Meghan froze, the cover light as she held it halfway closed, all thoughts of Tate and what might have been blown to shreds. “Who gave you the alarm code?”
“What?” Tate was closer than she’d thought; his question came from over her left shoulder.
“Isaac had the alarm code.” In the same way s
he’d done in the past, Meghan ignored the way he churned inside her, tangling her emotions and stealing her professional coldness. “Where did he get it?”
The silence stretched long, and Tate took a step back, allowing Meghan to gather her composure. She slipped sideways and turned to face him. The dim light played shadows on his face, making him seem almost menacing. He could easily intimidate anyone who got in his way...or be the man whose quiet strength had long ago let him work his way into her heart.
“I’m assuming from Phoenix,” Tate said, oblivious to her thoughts. “He could have hacked in or—”

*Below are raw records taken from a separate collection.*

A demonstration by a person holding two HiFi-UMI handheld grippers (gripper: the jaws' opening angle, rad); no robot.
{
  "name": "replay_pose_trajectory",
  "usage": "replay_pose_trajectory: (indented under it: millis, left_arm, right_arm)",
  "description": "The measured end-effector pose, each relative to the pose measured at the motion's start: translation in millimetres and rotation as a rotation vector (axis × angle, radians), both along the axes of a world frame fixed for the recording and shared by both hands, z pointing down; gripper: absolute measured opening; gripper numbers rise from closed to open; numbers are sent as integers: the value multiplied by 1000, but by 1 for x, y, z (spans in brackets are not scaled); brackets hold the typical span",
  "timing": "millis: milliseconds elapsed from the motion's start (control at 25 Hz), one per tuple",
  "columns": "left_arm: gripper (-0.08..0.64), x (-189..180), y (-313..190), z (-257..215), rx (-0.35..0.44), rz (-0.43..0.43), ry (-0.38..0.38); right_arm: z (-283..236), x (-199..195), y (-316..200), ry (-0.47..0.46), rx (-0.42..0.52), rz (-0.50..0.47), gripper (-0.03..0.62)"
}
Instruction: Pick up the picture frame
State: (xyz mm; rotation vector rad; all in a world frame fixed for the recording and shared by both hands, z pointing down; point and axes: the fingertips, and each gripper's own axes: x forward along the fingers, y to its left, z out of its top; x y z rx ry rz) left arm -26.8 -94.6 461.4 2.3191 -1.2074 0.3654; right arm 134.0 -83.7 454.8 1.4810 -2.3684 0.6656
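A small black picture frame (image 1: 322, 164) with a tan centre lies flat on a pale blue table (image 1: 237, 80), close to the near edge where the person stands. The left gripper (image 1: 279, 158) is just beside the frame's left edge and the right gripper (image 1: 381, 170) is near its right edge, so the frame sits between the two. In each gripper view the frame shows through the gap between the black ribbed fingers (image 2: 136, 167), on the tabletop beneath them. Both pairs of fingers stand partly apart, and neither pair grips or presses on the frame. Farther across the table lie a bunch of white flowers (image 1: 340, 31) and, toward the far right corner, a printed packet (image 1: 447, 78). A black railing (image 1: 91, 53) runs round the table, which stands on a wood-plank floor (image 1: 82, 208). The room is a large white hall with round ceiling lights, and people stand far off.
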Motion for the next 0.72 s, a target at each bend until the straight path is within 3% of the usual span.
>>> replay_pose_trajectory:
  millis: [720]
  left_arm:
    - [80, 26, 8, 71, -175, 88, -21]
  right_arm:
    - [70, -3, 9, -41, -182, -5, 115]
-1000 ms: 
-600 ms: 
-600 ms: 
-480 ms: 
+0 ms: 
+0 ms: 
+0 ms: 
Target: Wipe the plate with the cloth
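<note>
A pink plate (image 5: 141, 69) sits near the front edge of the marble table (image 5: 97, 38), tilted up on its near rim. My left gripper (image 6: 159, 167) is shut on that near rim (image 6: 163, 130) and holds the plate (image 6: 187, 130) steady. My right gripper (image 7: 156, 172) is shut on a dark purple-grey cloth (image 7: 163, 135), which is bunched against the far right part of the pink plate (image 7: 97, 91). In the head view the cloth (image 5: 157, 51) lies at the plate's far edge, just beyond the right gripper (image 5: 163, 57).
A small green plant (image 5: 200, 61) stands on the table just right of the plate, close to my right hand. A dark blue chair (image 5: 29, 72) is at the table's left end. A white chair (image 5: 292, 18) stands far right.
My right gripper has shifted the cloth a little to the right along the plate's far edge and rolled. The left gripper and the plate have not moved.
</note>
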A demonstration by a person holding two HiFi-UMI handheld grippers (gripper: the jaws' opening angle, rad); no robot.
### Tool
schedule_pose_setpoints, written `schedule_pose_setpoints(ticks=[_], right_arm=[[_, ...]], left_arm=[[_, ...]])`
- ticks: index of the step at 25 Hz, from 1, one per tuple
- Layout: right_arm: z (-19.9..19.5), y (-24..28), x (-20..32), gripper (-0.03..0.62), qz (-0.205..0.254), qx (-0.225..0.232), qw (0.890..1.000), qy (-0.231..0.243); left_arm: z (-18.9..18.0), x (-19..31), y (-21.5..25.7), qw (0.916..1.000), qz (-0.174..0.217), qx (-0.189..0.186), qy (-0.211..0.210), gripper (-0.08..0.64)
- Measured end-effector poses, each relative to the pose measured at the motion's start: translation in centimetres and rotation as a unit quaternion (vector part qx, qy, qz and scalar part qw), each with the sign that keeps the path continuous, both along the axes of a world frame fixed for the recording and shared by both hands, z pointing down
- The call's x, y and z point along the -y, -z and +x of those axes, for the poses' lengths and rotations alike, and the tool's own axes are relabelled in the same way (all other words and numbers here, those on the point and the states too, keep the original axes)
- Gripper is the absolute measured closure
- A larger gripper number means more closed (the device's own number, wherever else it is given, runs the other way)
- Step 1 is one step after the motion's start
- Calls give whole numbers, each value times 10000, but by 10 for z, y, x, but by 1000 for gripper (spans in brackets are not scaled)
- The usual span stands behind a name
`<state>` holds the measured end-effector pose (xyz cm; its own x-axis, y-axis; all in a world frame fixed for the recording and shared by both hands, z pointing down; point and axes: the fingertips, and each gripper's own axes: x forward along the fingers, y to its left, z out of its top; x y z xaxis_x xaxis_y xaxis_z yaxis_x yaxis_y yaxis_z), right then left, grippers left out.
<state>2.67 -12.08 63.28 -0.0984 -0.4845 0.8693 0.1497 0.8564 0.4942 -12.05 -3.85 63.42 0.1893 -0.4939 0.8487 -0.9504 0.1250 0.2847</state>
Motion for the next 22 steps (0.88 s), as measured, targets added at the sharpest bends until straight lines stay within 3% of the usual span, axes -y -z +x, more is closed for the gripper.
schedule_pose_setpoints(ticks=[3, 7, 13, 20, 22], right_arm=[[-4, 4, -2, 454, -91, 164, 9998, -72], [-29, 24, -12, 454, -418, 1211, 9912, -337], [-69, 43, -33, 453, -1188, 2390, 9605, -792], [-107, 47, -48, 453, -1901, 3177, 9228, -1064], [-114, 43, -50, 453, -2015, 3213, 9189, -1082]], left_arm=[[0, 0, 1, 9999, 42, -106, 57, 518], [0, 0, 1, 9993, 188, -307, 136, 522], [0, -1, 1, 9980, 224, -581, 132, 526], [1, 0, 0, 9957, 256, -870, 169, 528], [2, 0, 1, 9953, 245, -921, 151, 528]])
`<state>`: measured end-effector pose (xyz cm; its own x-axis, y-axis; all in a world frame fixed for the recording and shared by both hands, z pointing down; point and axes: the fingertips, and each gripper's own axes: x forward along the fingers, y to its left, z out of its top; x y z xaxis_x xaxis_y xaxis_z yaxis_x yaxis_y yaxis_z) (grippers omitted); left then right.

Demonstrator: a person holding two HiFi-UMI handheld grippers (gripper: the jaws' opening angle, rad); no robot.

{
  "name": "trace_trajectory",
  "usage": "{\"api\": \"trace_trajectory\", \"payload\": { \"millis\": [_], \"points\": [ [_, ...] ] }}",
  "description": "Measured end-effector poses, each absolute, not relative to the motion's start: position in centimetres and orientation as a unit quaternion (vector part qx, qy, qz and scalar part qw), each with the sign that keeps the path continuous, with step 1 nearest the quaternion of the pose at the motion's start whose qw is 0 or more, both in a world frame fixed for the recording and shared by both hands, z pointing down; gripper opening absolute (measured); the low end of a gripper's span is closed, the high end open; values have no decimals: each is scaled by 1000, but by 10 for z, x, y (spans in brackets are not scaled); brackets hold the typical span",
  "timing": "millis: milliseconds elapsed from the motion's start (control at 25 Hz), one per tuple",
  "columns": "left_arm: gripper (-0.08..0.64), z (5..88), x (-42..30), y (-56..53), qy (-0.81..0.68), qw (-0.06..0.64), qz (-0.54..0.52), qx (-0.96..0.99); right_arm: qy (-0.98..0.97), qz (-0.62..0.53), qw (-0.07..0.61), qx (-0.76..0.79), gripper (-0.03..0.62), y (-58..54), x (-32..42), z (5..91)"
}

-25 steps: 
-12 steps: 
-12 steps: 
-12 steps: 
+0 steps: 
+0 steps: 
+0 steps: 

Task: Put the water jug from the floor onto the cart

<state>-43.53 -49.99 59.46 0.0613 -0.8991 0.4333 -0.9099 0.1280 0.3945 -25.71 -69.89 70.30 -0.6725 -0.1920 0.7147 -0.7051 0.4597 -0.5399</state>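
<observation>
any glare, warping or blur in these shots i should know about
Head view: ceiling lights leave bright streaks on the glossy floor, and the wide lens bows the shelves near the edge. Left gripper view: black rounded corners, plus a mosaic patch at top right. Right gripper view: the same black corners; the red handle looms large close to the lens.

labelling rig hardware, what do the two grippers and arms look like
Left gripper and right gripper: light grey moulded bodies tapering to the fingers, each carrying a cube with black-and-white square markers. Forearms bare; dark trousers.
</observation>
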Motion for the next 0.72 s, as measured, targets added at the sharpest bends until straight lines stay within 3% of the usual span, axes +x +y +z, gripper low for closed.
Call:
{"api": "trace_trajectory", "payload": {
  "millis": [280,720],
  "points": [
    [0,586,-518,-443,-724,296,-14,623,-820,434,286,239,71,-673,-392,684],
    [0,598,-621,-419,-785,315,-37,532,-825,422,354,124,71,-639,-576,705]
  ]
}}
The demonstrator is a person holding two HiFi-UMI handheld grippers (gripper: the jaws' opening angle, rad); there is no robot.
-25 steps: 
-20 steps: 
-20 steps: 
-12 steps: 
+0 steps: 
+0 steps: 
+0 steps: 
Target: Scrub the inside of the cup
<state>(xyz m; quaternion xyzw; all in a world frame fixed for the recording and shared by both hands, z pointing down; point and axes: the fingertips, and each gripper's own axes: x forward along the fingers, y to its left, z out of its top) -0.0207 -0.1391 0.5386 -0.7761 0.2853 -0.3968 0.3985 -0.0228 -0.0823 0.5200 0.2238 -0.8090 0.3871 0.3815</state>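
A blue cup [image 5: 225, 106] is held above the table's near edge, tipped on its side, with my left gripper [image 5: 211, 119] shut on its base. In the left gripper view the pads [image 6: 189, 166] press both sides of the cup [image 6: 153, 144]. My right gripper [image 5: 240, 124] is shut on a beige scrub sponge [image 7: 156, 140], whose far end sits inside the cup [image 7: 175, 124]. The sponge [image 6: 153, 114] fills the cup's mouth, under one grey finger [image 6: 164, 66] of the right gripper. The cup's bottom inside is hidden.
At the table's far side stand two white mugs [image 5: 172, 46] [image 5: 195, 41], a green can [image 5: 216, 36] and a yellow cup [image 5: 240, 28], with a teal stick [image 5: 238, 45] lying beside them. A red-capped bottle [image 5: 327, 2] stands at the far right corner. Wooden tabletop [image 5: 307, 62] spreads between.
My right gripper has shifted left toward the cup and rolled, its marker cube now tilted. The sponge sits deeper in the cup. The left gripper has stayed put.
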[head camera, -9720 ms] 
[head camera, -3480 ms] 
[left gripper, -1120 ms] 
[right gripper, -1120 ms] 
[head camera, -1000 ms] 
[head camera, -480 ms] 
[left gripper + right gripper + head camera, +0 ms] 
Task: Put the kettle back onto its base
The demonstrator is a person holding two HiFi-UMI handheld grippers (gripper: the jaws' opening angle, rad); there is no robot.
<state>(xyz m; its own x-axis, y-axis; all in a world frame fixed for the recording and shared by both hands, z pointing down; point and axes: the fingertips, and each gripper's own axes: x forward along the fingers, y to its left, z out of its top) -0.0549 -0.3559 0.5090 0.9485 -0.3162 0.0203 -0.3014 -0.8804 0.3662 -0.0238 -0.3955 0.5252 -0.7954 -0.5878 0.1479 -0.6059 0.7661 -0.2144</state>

“The alarm is a closed system, and it’s hardwired. Once the alarm company installed it, I plugged any holes. The system is controlled by a dedicated computer in my office, and it has no off-site network capabilities. Passwords are individual to the user. Six of us have one. Unless he was physically in the building to see someone key their code or to gain access to the computer...” The idea he’d physically walked the halls around her and she’d missed it made her skin burn. She turned on her heel and headed for her office. If she never did anything else, she was eliminating this hacker.
Tate was at her side. “Why the tight security? You training future operatives in the computer lab?”
“Ha-ha.” Meghan pushed all the sarcasm she had into the words. “We had a break-in last year. Vandals trashed the building. Holes in the drywall, razors to the carpets, spray paint everywhere.” The epithets dripping down the walls had been horrific, invectives too hideous to say out loud. “The kids never saw it, but I’d hate to think how scared they’d have been if they had. We lost a couple of families in the aftermath. The police upped patrols, and we strengthened the alarm system. I’m the sole nonadministrator with access because I run network security.” Yvonne, the principal and a friend since high school, had had to convince the board Meghan’s credentials made her more capable than any security company.
Meghan shouldered her office door open. On humid days, it always stuck, the heavy wood screeching a protest against the metal frame. “Isaac had a key, too.”